- Opening Delimiter -

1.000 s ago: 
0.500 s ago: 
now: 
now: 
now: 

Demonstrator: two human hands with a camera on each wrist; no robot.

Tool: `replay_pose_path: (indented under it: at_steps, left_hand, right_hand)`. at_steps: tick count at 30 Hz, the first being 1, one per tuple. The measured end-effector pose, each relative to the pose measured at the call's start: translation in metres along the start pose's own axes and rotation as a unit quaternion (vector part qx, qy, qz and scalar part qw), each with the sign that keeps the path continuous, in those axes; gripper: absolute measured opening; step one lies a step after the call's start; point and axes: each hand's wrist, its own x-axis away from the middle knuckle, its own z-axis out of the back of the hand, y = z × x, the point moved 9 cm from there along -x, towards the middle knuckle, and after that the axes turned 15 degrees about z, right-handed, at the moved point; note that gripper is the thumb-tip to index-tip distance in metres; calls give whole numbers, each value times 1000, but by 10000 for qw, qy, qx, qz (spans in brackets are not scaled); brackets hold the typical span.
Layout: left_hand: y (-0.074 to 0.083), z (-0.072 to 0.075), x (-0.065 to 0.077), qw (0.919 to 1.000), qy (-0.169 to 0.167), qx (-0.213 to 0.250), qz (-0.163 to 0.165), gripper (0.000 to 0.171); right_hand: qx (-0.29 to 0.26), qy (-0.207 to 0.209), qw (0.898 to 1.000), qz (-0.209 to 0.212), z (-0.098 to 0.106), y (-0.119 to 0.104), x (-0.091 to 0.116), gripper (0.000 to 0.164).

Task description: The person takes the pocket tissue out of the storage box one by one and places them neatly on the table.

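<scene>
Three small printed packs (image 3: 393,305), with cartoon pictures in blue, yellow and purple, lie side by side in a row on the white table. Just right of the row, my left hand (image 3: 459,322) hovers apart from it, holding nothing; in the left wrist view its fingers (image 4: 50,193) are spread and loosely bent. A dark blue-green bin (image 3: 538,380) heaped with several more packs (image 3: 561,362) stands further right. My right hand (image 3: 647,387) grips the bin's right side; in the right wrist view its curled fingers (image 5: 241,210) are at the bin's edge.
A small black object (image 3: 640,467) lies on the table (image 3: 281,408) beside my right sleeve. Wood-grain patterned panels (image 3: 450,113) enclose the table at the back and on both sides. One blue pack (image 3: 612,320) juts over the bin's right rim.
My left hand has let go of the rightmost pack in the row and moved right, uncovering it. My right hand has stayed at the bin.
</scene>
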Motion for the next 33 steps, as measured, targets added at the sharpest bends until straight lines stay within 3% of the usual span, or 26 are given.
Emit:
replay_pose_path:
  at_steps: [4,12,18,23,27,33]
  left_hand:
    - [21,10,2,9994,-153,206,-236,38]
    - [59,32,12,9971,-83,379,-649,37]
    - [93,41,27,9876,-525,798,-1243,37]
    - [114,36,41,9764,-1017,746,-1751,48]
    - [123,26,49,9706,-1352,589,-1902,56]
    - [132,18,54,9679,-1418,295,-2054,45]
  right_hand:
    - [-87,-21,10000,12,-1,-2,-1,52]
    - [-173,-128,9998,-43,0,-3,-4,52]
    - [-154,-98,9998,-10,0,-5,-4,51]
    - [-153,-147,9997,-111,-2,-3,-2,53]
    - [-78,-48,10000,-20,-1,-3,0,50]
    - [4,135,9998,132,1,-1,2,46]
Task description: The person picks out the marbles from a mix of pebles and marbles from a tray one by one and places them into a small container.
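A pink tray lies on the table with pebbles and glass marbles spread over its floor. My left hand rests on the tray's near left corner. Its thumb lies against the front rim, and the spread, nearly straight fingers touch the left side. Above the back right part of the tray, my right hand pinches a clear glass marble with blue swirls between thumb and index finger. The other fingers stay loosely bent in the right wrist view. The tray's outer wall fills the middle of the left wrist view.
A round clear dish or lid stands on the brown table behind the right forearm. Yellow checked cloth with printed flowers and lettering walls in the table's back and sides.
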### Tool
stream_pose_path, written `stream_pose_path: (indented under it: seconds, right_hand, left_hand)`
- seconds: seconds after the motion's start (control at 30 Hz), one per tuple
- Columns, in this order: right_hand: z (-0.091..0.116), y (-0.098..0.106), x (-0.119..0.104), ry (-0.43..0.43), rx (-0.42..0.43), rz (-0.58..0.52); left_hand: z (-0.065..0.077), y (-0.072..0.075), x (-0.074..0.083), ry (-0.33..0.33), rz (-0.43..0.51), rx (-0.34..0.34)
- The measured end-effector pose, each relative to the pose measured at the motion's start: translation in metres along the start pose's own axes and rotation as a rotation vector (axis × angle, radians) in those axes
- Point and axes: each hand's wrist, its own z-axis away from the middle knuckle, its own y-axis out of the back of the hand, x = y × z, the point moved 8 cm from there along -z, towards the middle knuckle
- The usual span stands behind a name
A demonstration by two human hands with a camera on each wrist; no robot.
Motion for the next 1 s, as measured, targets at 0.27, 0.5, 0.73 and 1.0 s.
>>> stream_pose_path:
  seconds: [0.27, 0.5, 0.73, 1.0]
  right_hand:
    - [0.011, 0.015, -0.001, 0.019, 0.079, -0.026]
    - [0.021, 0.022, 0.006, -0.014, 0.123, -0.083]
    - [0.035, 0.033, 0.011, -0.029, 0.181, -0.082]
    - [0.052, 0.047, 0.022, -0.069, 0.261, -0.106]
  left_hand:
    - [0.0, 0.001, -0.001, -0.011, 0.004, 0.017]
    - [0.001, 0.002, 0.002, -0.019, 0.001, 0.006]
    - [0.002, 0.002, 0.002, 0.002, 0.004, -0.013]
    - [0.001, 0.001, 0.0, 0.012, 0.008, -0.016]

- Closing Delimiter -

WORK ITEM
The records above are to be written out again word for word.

YOUR SOLUTION
1.000 s ago: 
0.500 s ago: 
now: 
now: 
now: 

Demonstrator: two human hands with a camera on each wrist; no robot.

Tool: `replay_pose_path: (indented under it: at_steps, left_hand, right_hand)`. at_steps: tick count at 30 Hz, the first being 1, one per tuple. The measured end-effector pose, each relative to the pose measured at the call's start: translation in metres along the start pose's own axes and rotation as a unit quaternion (vector part qx, qy, qz and scalar part qw), each with the sign that keeps the path continuous, in those axes; gripper: absolute measured opening; step one lies a step after the call's start; point and axes: each hand's wrist, its own x-axis away from the middle knuckle, its own z-axis out of the back of the hand, y = z × x, the point moved 9 cm from there along -x, towards the middle knuckle, and after that the axes turned 15 degrees about z, right-handed, at the moved point; note that gripper is the thumb-tip to index-tip distance in metres; calls give whole numbers, each value times 1000, but by 10000 for qw, qy, qx, qz (spans in brackets are not scaled); brackets hold the typical span.
Layout: left_hand: y (-0.074 to 0.083), z (-0.072 to 0.075), x (-0.065 to 0.077), qw (0.919 to 1.000), qy (-0.169 to 0.167), qx (-0.213 to 0.250), qz (-0.163 to 0.165), gripper (0.000 to 0.171); right_hand: qx (-0.29 to 0.26), qy (-0.207 to 0.209), qw (0.898 to 1.000), qz (-0.209 to 0.212), z (-0.098 to 0.106), y (-0.119 to 0.104), x (-0.091 to 0.116), gripper (0.000 to 0.164).

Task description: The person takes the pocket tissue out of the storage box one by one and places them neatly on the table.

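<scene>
Three small printed packs (image 3: 393,305), with cartoon pictures in blue, yellow and purple, lie side by side in a row on the white table. Just right of the row, my left hand (image 3: 459,322) hovers apart from it, holding nothing; in the left wrist view its fingers (image 4: 50,193) are spread and loosely bent. A dark blue-green bin (image 3: 538,380) heaped with several more packs (image 3: 561,362) stands further right. My right hand (image 3: 647,387) grips the bin's right side; in the right wrist view its curled fingers (image 5: 241,210) are at the bin's edge.
A small black object (image 3: 640,467) lies on the table (image 3: 281,408) beside my right sleeve. Wood-grain patterned panels (image 3: 450,113) enclose the table at the back and on both sides. One blue pack (image 3: 612,320) juts over the bin's right rim.
My left hand has let go of the rightmost pack in the row and moved right, uncovering it. My right hand has stayed at the bin.
</scene>
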Motion for the next 33 steps, as measured, targets added at the sharpest bends until straight lines stay within 3% of the usual span, or 26 are given.
Emit:
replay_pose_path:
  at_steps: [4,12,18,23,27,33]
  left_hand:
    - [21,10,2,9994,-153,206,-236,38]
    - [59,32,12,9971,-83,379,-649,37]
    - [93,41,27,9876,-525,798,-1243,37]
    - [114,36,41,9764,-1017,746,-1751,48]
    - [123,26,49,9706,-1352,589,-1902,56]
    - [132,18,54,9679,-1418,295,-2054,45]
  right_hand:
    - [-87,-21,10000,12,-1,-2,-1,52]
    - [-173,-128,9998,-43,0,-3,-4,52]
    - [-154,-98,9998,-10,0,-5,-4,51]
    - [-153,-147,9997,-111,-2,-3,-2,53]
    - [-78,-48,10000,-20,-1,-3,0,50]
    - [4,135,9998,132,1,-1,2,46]
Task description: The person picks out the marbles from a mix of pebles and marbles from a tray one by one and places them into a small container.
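A pink tray lies on the table with pebbles and glass marbles spread over its floor. My left hand rests on the tray's near left corner. Its thumb lies against the front rim, and the spread, nearly straight fingers touch the left side. Above the back right part of the tray, my right hand pinches a clear glass marble with blue swirls between thumb and index finger. The other fingers stay loosely bent in the right wrist view. The tray's outer wall fills the middle of the left wrist view.
A round clear dish or lid stands on the brown table behind the right forearm. Yellow checked cloth with printed flowers and lettering walls in the table's back and sides.
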### Tool
stream_pose_path, written `stream_pose_path: (indented under it: seconds, right_hand, left_hand)`
- seconds: seconds after the motion's start (control at 30 Hz), one per tuple
- Columns, in this order: right_hand: z (-0.091..0.116), y (-0.098..0.106), x (-0.119..0.104), ry (-0.43..0.43), rx (-0.42..0.43), rz (-0.58..0.52); left_hand: z (-0.065..0.077), y (-0.072..0.075), x (-0.074..0.083), ry (-0.33..0.33), rz (-0.43..0.51), rx (-0.34..0.34)
- The measured end-effector pose, each relative to the pose measured at the motion's start: translation in metres along the start pose's own axes and rotation as a rotation vector (axis × angle, radians) in those axes
- Point and axes: each hand's wrist, its own z-axis away from the middle knuckle, its own y-axis out of the back of the hand, x = y × z, the point moved 8 cm from there along -z, towards the middle knuckle
- The usual span stands behind a name
A demonstration by two human hands with a camera on each wrist; no robot.
Motion for the next 1 s, as measured, targets at 0.27, 0.5, 0.73 and 1.0 s.
>>> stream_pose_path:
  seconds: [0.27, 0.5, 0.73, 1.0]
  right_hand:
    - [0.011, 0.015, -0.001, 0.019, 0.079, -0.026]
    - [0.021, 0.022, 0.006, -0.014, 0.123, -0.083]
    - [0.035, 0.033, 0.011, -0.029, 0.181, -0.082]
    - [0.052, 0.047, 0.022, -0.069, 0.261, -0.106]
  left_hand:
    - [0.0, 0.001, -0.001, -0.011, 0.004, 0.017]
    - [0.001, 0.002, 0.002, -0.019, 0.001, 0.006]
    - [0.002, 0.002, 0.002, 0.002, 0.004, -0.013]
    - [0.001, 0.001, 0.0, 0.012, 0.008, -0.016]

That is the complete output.